As well, Andre happens to be megafamous, and a recovering alcoholic, and he feels less than loved and respected by the world. Sure, everyone recognises him and hits him up for autographs or money or some such, but there's that thin line between being famous and being randomly cursed out by people on the street for no good reason.
His most famous character is portraying a bear in a series of cop comedy action flicks where he plays Hammy the Talking, Crime Fightin’ Bear. I have no idea what Hammy is referencing in Rock's own life. Sure, the thing most people around the world have seen him in is probably the animated Madagascar films where he voices a zebra, I think.

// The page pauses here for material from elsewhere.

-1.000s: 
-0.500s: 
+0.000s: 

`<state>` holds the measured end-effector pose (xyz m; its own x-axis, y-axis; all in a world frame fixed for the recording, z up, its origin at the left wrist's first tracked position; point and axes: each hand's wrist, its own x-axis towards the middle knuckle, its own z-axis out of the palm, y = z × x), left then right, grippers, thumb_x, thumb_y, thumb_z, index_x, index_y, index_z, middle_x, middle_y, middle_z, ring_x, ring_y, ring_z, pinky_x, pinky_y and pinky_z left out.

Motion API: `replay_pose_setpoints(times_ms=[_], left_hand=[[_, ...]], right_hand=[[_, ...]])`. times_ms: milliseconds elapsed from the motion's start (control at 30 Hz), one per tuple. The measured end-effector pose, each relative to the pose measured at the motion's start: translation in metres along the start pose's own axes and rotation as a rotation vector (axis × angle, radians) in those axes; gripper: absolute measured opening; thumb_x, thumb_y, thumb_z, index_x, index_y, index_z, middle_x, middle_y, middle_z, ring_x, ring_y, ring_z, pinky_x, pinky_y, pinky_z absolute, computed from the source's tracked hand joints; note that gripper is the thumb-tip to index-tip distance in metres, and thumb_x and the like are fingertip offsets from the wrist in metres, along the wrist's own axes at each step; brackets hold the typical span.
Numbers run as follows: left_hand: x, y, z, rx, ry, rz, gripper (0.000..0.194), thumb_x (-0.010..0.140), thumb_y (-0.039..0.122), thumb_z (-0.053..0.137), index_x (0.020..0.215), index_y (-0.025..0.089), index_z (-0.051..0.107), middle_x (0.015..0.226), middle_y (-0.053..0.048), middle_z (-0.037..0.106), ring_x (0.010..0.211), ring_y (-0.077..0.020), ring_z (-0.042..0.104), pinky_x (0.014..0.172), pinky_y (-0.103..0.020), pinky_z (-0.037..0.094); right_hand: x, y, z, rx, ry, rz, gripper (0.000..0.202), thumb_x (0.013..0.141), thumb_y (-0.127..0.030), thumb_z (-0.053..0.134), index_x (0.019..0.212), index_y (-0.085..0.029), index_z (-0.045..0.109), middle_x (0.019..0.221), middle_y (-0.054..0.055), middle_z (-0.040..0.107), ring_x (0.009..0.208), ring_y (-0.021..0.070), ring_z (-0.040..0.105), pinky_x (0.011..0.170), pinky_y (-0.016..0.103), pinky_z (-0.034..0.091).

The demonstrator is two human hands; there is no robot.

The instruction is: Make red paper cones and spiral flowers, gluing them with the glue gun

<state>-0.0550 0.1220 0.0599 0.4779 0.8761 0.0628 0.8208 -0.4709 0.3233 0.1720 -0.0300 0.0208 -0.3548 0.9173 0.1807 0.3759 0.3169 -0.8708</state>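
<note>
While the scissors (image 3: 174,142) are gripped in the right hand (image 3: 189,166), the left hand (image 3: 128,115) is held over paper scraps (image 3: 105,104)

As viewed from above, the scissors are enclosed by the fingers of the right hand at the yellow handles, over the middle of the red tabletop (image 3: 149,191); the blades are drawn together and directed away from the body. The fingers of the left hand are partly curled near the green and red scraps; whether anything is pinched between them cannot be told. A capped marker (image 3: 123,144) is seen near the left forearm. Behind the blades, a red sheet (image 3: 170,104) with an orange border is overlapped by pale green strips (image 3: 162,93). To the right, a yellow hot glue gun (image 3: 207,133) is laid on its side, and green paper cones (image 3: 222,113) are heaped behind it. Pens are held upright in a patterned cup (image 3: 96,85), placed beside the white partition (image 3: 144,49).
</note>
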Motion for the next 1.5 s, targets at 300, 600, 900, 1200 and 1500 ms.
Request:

I very much doubt Rock has people coming up to him in the street, yelling out the zebra's name (is it Alex?) and asking him to sing his greatest hits from that role. Something about polka dots and afros, maybe?
I understand that it may be hurtful to a person's feelings to be incredibly wealthy but also to feel typecast, or reduced, in the public's mind, to one action, to one character, to one thing. Wait a sec, actually I have no idea what that must be like and think it's ridiculous that anyone would ever complain about something so ridiculous. People would give their left nut or ovary for a chance to experience such miseries for themselves. Give me a crack at it, and I'll report back as to the pain and suffering that comes with it, purely for sociological purposes, naturally.
Even hacks and jerks want to be taken seriously, no matter how hacky or jerky, and Andre is no different. His stab at credibility comes from doing a prestige biopic that also has him playing the Haitian leader of an uprising that leads to tens of thousands of deaths.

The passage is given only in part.